(Exercise objective) Would you print the whole listing again, exactly?

════

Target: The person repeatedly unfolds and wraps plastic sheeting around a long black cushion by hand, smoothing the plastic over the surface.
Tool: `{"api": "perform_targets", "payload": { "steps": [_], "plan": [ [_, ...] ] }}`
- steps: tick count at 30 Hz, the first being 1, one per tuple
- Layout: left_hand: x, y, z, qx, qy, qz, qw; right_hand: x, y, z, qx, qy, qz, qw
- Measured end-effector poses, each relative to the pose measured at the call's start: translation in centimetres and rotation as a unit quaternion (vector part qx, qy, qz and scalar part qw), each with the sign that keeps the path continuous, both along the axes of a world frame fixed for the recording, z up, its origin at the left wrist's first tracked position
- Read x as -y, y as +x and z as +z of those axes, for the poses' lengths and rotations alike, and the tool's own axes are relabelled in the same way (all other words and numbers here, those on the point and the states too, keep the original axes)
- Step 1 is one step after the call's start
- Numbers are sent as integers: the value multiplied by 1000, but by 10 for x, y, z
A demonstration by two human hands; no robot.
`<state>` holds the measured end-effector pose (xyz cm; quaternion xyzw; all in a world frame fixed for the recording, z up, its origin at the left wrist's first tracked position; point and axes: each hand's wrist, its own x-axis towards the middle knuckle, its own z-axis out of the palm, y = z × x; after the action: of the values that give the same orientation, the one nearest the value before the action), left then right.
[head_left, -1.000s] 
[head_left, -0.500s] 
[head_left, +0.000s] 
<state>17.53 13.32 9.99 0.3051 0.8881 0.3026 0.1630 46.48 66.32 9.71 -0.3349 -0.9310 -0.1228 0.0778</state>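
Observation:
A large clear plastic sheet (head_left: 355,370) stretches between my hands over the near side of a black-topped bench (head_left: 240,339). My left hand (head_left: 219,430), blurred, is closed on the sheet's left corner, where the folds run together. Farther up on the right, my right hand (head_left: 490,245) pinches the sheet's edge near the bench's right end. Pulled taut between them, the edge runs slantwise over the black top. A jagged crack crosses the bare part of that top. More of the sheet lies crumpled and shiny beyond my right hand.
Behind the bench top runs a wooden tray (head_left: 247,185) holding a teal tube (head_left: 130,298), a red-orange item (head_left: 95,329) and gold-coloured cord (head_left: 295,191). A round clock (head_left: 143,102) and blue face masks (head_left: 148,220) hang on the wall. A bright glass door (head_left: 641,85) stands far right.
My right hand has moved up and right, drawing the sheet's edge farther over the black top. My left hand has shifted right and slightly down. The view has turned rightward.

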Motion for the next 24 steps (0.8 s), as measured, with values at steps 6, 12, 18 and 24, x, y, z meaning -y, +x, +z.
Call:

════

(Completed exercise)
Target: The person repeatedly unfolds and wraps plastic sheeting around a long black cushion by hand, smoothing the plastic over the surface.
Tool: `{"api": "perform_targets", "payload": { "steps": [_], "plan": [ [_, ...] ] }}`
- steps: tick count at 30 Hz, the first being 1, one per tuple
- Layout: left_hand: x, y, z, qx, qy, qz, qw; right_hand: x, y, z, qx, qy, qz, qw
- Measured end-effector poses, each relative to the pose measured at the call's start: translation in centimetres and rotation as a unit quaternion (vector part qx, qy, qz and scalar part qw), each with the sign that keeps the path continuous, both along the axes of a world frame fixed for the recording, z up, its origin at the left wrist's first tracked position
- Read x as -y, y as +x and z as +z of those axes, for the poses' lengths and rotations alike, and the tool's own axes are relabelled in the same way (all other words and numbers here, those on the point and the states too, keep the original axes)
- Step 1 is one step after the call's start
- Numbers are sent as integers: the value multiplied by 1000, but by 10 for x, y, z
A demonstration by two human hands; no robot.
`<state>` holds the measured end-effector pose (xyz cm; quaternion xyzw; all in a world frame fixed for the recording, z up, its origin at the left wrist's first tracked position; point and axes: each hand's wrist, its own x-axis towards the middle knuckle, its own z-axis out of the palm, y = z × x; after the action: of the values that give the same orientation, the one nearest the value before the action), left then right.
[head_left, -1.000s] 
[head_left, -0.500s] 
[head_left, +0.000s] 
<state>17.53 13.32 9.99 0.3051 0.8881 0.3026 0.1630 46.48 66.32 9.71 -0.3349 -0.9310 -0.1228 0.0778</state>
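Observation:
A large clear plastic sheet (head_left: 355,370) stretches between my hands over the near side of a black-topped bench (head_left: 240,339). My left hand (head_left: 219,430), blurred, is closed on the sheet's left corner, where the folds run together. Farther up on the right, my right hand (head_left: 490,245) pinches the sheet's edge near the bench's right end. Pulled taut between them, the edge runs slantwise over the black top. A jagged crack crosses the bare part of that top. More of the sheet lies crumpled and shiny beyond my right hand.
Behind the bench top runs a wooden tray (head_left: 247,185) holding a teal tube (head_left: 130,298), a red-orange item (head_left: 95,329) and gold-coloured cord (head_left: 295,191). A round clock (head_left: 143,102) and blue face masks (head_left: 148,220) hang on the wall. A bright glass door (head_left: 641,85) stands far right.
My right hand has moved up and right, drawing the sheet's edge farther over the black top. My left hand has shifted right and slightly down. The view has turned rightward.
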
Motion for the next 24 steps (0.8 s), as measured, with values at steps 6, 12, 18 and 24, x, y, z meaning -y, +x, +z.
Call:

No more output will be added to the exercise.